But what does a branch mean? First we can explain it in terms of making complete clones of the repository, such is the only way of working with branches with some systems (such as Bazaar-NG and Mercurial, though Mercurial's overlays are somewhat similar).

Say you want to take a project, and work on it somewhere else in a different direction, you can just make a copy using cp or your favourite file manager. Contrast this with Subversion, where you have to fiddle around with branches/ paths, svn cp, svn switch, etc, if you're using SVK worry about whether you branch on the mirror path or the local path and what effect that would have for later merging, etc. And put up with Subversion followers saying that was 'natural' and 'easy'. Uh-huh.

$ cp -a parrot parrot.my-branch
$

Each of those copies is fully independent, and can diverge freely. You can easily push and pull changes between them without tearing your hair out.

So, here's the deal. Each time you have a new idea, make a new branch and work in that. If this sounds like a scary suggestion, it's because you're still thinking too much of things in terms of the way Subversion works.

But anyway, that copying was too slow and heavy. We don't want to copy 70MB each time we want to work on a new idea. We want to create new branches at the drop of a hat. Maybe you don't want to copy the actual repository, just make another checkout. We can use git-clone again;

$ git clone -l parrot parrot.my-branch
Initialized empty Git repository in /home/samv/.svk/parrot.clone/.git/
0 blocks
Checking files out...
 100% (2815/2815) done
$

The -l option to git-clone told git to hardlink the objects together, so not only are these two sharing the same repository but they can still be moved around independently. Cool. I now have two checkouts I can work with, build software in, etc.
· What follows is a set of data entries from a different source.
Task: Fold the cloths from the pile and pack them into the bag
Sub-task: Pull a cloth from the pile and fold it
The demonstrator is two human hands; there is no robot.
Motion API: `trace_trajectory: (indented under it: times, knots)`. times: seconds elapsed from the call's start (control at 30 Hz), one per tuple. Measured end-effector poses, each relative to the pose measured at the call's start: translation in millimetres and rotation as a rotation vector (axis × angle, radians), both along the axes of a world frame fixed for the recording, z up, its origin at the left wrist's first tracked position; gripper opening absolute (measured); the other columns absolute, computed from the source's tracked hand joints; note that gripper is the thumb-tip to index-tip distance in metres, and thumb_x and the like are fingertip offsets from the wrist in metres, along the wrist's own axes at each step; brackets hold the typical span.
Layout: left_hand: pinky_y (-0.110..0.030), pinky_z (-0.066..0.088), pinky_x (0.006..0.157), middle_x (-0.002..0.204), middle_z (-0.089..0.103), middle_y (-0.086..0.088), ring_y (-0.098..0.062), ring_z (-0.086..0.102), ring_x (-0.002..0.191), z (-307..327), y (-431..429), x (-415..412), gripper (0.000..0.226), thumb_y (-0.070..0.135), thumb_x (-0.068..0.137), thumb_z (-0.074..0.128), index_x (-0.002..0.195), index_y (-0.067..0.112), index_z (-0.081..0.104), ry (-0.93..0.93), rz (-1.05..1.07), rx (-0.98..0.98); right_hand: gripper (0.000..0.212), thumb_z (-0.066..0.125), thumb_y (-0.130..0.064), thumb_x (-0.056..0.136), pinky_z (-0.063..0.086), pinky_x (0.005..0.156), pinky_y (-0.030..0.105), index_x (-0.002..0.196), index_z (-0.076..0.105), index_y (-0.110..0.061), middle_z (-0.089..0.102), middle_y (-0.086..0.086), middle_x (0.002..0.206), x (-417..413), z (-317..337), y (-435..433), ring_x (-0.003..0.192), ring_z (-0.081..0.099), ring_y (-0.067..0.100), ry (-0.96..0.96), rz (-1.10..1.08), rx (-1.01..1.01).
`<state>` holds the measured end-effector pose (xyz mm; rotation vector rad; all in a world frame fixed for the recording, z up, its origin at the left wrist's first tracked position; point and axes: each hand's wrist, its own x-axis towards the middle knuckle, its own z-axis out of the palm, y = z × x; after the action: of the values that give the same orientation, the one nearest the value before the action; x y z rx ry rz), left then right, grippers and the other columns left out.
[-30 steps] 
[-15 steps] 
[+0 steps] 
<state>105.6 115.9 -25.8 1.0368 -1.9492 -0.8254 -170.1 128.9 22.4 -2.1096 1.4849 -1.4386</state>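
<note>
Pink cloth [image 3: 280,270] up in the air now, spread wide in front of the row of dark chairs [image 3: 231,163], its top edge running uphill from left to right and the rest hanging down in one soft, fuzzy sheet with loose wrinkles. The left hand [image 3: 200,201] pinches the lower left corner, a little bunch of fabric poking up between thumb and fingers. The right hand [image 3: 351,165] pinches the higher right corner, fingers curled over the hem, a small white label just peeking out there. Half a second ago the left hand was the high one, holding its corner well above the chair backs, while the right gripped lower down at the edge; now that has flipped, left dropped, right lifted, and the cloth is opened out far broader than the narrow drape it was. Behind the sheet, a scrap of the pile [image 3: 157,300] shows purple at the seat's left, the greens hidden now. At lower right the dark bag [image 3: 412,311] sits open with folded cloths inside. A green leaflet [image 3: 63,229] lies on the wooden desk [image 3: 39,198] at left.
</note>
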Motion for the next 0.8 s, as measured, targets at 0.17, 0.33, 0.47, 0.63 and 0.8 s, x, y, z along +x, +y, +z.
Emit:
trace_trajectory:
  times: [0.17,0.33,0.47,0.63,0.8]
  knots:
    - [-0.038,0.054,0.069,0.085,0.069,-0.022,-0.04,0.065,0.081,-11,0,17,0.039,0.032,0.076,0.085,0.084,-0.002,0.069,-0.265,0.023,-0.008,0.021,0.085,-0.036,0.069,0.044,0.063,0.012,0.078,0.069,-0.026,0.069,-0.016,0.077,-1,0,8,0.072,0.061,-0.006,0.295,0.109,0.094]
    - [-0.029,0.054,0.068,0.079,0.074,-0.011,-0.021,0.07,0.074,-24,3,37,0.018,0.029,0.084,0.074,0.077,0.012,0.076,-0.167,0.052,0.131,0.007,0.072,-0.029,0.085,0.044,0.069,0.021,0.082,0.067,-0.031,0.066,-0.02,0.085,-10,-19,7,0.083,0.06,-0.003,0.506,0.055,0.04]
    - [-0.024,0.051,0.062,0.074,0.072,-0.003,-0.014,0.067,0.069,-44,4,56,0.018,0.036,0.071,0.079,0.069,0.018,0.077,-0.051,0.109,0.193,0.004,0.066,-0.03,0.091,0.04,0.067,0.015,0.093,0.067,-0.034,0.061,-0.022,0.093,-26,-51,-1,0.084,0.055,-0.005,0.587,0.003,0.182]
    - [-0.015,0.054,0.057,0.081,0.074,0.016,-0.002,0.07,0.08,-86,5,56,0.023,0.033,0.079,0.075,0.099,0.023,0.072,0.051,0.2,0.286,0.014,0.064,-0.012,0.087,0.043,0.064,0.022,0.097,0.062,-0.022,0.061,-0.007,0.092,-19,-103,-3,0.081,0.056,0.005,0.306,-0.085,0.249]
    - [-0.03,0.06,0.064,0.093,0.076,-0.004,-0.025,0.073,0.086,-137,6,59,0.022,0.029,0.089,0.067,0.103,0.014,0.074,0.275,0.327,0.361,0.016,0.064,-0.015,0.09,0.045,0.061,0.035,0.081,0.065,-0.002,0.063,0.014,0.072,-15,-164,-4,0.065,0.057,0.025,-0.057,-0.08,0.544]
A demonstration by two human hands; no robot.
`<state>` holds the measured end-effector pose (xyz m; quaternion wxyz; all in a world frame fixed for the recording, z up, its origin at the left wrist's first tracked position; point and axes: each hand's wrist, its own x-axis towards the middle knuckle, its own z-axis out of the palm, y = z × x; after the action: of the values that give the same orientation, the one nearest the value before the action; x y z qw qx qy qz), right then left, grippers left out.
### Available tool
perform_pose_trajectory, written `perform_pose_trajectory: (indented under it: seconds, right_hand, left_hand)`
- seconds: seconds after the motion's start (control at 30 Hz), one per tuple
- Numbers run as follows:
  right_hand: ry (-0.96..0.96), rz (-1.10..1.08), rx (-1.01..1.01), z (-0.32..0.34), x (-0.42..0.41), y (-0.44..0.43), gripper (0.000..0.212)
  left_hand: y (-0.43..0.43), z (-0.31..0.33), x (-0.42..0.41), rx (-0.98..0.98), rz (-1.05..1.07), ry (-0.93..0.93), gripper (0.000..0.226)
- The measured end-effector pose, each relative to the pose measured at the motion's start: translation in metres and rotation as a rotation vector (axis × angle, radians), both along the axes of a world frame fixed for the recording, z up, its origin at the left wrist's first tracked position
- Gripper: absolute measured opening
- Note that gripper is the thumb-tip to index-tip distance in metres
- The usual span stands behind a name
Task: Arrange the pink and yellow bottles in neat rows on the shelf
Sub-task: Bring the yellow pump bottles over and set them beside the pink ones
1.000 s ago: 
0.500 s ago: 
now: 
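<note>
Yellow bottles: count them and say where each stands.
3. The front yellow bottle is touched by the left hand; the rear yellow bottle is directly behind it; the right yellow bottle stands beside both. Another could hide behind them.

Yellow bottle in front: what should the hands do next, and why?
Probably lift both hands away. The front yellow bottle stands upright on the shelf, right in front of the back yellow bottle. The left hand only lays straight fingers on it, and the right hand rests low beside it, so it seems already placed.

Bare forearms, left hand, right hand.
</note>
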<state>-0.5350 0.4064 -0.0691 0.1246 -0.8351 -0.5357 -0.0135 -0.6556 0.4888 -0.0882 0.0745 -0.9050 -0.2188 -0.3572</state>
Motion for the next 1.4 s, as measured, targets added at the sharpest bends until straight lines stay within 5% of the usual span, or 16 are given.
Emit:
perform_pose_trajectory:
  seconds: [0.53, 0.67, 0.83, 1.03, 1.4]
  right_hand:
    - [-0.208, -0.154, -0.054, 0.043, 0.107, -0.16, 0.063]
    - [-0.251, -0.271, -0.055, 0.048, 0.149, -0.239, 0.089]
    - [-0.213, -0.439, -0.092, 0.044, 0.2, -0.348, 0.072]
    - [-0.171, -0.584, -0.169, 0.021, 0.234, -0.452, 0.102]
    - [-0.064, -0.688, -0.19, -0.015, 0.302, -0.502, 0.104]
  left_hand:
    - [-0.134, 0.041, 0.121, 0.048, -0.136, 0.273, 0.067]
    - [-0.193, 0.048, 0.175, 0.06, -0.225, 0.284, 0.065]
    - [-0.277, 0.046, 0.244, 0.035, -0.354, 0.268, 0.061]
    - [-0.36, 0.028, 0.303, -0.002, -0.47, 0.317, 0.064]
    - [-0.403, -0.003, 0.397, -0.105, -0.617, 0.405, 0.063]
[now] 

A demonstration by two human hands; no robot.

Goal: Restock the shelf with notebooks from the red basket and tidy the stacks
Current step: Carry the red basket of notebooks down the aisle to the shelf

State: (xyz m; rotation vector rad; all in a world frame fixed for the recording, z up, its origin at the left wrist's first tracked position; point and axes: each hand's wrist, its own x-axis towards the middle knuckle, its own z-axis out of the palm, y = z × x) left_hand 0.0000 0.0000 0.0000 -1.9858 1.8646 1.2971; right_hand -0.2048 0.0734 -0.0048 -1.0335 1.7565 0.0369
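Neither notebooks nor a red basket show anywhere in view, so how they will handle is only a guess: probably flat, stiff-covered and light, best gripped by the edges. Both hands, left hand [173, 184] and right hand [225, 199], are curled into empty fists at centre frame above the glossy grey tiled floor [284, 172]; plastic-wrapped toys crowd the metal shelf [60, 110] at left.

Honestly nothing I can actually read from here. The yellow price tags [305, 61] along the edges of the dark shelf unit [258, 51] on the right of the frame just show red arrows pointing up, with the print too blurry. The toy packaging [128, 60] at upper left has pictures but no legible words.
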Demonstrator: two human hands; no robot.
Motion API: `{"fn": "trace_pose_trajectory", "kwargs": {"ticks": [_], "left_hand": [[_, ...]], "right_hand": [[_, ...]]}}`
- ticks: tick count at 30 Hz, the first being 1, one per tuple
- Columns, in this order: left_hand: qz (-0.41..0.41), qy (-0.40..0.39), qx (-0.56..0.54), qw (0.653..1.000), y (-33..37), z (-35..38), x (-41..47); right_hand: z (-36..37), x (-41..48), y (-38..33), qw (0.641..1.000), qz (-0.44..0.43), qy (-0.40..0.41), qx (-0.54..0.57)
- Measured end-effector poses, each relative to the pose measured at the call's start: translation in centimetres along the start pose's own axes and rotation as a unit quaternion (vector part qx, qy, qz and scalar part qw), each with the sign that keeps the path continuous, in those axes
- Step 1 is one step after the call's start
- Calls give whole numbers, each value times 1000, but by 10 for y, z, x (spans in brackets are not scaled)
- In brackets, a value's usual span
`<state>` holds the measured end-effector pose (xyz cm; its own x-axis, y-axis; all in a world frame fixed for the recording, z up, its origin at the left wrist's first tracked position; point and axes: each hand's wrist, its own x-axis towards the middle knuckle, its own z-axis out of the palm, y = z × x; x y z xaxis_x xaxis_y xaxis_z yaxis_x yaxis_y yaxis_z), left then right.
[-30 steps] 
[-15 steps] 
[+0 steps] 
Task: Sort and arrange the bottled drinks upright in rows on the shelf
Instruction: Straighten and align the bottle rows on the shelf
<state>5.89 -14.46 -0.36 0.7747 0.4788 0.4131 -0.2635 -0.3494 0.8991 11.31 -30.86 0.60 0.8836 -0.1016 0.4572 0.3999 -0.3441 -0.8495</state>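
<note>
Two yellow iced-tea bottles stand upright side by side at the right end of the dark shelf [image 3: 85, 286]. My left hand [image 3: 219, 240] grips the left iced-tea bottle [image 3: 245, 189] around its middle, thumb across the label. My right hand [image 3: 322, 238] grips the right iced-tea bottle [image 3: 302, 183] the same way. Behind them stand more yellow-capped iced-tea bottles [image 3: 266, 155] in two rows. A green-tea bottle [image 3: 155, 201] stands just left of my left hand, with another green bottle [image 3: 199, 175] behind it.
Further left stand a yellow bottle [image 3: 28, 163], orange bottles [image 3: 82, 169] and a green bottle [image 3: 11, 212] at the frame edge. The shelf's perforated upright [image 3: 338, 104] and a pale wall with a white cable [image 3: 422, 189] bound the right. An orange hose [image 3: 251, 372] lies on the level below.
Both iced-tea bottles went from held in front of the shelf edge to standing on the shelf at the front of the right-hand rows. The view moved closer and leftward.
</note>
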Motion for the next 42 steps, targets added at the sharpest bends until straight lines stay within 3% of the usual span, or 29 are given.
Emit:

But all that's a lot of work and most of the time I don't care to create lots of different directories for all my branches. I can just make a new branch and switch to it immediately with git-checkout:

$ git checkout -b localbranch remotes/trunk
$

But wait, you say, don't I have to enter a commit message for this new branch?

Well, a branch in git is just a pointer to a commit. If you look at "gitk" now, you'll see a new green label on the same commit as "remotes/trunk" called "localbranch". They're like little "post-it" notes - with a new enough gitk you can pepper your history with them wherever you like with a click and then typing the name in. Hence terms like heads, branch tips, head references, refs/heads/, etc.

They generally don't form a part of the permanent history - it's the actual commits, the changes to the code, that are the history. Git does also track the movement of branch tips, but this is generally considered uninteresting and not synchronised or even recorded by default.

...make changes to your local branch

Once you have some edits you want to commit, you can use git-commit to commit them. Nothing (not even file changes) gets committed by default; you'll probably find yourself using git-commit -a to get similar semantics to svn commit.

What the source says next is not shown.